_Problem_
What you return must be the full data, repeated verbatim, with no pictures in it.
== Collected material
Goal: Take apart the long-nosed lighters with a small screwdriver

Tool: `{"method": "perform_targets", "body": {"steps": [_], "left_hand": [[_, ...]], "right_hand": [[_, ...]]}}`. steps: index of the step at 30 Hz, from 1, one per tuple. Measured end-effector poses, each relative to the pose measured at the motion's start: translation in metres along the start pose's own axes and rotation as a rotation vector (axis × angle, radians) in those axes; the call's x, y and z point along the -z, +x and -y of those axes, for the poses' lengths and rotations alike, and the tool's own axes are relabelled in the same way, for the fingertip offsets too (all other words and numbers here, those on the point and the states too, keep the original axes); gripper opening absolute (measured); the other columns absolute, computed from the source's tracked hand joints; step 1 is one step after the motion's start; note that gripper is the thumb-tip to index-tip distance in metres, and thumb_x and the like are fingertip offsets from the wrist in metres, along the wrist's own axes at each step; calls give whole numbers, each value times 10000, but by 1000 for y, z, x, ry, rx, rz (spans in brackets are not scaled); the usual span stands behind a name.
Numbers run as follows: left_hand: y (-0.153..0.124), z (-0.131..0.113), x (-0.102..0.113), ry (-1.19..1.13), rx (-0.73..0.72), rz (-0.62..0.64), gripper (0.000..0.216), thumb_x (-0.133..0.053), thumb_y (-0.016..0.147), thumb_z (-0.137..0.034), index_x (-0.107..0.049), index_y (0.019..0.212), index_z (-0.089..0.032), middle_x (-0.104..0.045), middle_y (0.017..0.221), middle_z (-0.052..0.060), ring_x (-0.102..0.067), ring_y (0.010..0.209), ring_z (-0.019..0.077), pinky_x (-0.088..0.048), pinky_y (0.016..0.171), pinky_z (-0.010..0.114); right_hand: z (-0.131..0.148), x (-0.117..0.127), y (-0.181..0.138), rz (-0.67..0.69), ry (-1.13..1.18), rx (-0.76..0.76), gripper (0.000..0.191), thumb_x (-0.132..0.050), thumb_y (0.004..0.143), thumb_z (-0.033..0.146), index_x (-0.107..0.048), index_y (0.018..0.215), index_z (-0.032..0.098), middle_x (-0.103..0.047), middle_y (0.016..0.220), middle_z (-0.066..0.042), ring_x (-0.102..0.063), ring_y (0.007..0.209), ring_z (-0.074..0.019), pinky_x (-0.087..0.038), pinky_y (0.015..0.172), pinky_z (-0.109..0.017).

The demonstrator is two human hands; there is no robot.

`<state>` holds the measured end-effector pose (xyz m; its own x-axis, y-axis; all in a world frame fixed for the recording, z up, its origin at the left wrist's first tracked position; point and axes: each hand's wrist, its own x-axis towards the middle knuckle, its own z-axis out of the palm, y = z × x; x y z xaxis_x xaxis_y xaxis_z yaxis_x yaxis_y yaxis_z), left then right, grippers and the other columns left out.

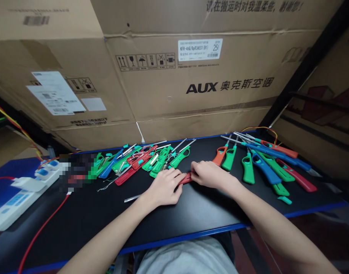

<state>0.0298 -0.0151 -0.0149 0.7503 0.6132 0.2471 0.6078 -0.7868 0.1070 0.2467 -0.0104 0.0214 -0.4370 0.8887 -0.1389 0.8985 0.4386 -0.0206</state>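
Note:
A red long-nosed lighter (pixel 185 179) lies across the middle of the table between both hands. My left hand (pixel 167 186) is closed around it from the left. My right hand (pixel 204 173) grips its other end with bent fingers. A metal tube (pixel 132 198) pokes out from under my left wrist; its join to the red lighter is hidden. Left of my hands is a pile of opened lighters, with a red casing (pixel 125 175) and a green casing (pixel 180 156) among them. To the right, whole lighters lie together, including a green lighter (pixel 247 170) and a blue lighter (pixel 264 167).
Large cardboard boxes (pixel 163 95) wall off the back of the black table (pixel 174 220). At left sits a white power strip (pixel 8 209) with plugs and a red cable (pixel 43 228). A small teal piece (pixel 285 199) lies near the right front edge.

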Motion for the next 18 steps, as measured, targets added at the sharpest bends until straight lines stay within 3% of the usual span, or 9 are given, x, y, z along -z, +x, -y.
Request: {"method": "perform_targets", "body": {"steps": [8, 14, 18], "left_hand": [[1, -6, 0, 65, 1, 14, 371, -506, 923, -247, -638, 1264, -182, -706, 1110, 85, -641, 972, 240, -534, 805, 395], [1, -5, -2, 60, 0, 12, 375, -498, 931, -251, -628, 1276, -183, -701, 1096, 85, -636, 969, 241, -530, 798, 396], [0, -5, -2, 65, 0, 9, 372, -502, 929, -247, -628, 1274, -188, -702, 1097, 78, -637, 971, 239, -525, 806, 393]], "right_hand": [[8, -3, -5, -16, -110, -47, 255, -369, 1052, 243, -581, 1017, 105, -709, 909, -188, -733, 847, -288, -474, 683, -300], [12, -1, -6, -2, -147, -10, 203, -397, 963, 71, -591, 1017, 94, -712, 918, -193, -735, 845, -291, -478, 692, -303], [12, -3, -5, -1, -150, -2, 202, -385, 981, 87, -585, 1013, 90, -709, 900, -182, -737, 832, -293, -467, 665, -297]]}}
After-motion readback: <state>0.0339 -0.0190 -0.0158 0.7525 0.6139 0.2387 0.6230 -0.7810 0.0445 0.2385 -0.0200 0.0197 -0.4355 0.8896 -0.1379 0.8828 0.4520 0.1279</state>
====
_Task result_
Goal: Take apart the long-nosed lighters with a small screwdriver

Tool: `{"method": "perform_targets", "body": {"steps": [_], "left_hand": [[_, ...]], "right_hand": [[_, ...]]}}`. steps: index of the step at 30 Hz, from 1, one per tuple. Measured end-effector poses, each relative to the pose measured at the motion's start: translation in metres along the start pose's own axes and rotation as a rotation vector (axis × angle, radians) in those axes; the call's x, y and z point along the -z, +x and -y of those axes, for the poses' lengths and rotations alike, and the tool's own axes are relabelled in the same way, for the fingertip offsets too (all other words and numbers here, those on the point and the states too, keep the original axes); gripper opening absolute (measured); the other columns absolute, computed from the source's tracked hand joints; step 1 is one step after the motion's start; note that gripper is the thumb-tip to index-tip distance in metres, and thumb_x and the like are fingertip offsets from the wrist in metres, along the wrist's own axes at each step; calls give whole numbers, each value times 10000, but by 1000 for y, z, x, ry, rx, rz (spans in brackets are not scaled); the usual span stands behind a name.
Numbers run as follows: left_hand: y (-0.153..0.124), z (-0.131..0.113), x (-0.102..0.113), ry (-1.19..1.13), rx (-0.73..0.72), rz (-0.62..0.64), gripper (0.000..0.216), thumb_x (-0.133..0.053), thumb_y (-0.016..0.147), thumb_z (-0.137..0.034), index_x (-0.107..0.049), index_y (0.019..0.212), index_z (-0.089..0.032), middle_x (-0.104..0.045), middle_y (0.017..0.221), middle_z (-0.052..0.060), ring_x (-0.102..0.067), ring_y (0.010..0.209), ring_z (-0.019..0.077), pinky_x (-0.088..0.048), pinky_y (0.016..0.171), pinky_z (-0.010..0.114); right_hand: z (-0.131..0.148), x (-0.117..0.127), y (-0.181..0.138), rz (-0.67..0.69), ry (-1.13..1.18), rx (-0.76..0.76), gripper (0.000..0.191), thumb_x (-0.132..0.050), thumb_y (0.004..0.143), thumb_z (-0.033..0.146), index_x (-0.107..0.048), index_y (0.018..0.215), index_z (-0.032..0.098), middle_x (-0.103..0.047), middle_y (0.016..0.220), middle_z (-0.066..0.042), ring_x (-0.102..0.063), ring_y (0.007..0.209), ring_z (-0.074..0.019), pinky_x (-0.087..0.038), pinky_y (0.015..0.172), pinky_z (-0.109..0.017).

The demonstrator is two human hands; there is no robot.

`<state>` holds the measured end-effector pose (xyz m; its own x-axis, y-axis; all in a world frame fixed for the recording, z up, its origin at the left wrist's first tracked position; point and axes: each hand's wrist, its own x-axis towards the middle knuckle, its own z-axis out of the palm, y = z × x; x y z xaxis_x xaxis_y xaxis_z yaxis_x yaxis_y yaxis_z), left then right, grippers and the other columns left out.


<state>0.0298 -0.0151 -0.0149 0.7503 0.6132 0.2471 0.6078 -0.7868 0.1070 0.2467 -0.0104 0.0214 -0.4370 0.8887 -0.1389 0.8985 0.4386 -0.0206</state>
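Note:
A red long-nosed lighter (pixel 185 179) lies across the middle of the table between both hands. My left hand (pixel 167 186) is closed around it from the left. My right hand (pixel 204 173) grips its other end with bent fingers. A metal tube (pixel 132 198) pokes out from under my left wrist; its join to the red lighter is hidden. Left of my hands is a pile of opened lighters, with a red casing (pixel 125 175) and a green casing (pixel 180 156) among them. To the right, whole lighters lie together, including a green lighter (pixel 247 170) and a blue lighter (pixel 264 167).
Large cardboard boxes (pixel 163 95) wall off the back of the black table (pixel 174 220). At left sits a white power strip (pixel 8 209) with plugs and a red cable (pixel 43 228). A small teal piece (pixel 285 199) lies near the right front edge.
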
Motion for the next 18 steps, as measured, targets added at the sharpest bends until straight lines stay within 3% of the usual span, or 9 are given, x, y, z along -z, +x, -y.
Request: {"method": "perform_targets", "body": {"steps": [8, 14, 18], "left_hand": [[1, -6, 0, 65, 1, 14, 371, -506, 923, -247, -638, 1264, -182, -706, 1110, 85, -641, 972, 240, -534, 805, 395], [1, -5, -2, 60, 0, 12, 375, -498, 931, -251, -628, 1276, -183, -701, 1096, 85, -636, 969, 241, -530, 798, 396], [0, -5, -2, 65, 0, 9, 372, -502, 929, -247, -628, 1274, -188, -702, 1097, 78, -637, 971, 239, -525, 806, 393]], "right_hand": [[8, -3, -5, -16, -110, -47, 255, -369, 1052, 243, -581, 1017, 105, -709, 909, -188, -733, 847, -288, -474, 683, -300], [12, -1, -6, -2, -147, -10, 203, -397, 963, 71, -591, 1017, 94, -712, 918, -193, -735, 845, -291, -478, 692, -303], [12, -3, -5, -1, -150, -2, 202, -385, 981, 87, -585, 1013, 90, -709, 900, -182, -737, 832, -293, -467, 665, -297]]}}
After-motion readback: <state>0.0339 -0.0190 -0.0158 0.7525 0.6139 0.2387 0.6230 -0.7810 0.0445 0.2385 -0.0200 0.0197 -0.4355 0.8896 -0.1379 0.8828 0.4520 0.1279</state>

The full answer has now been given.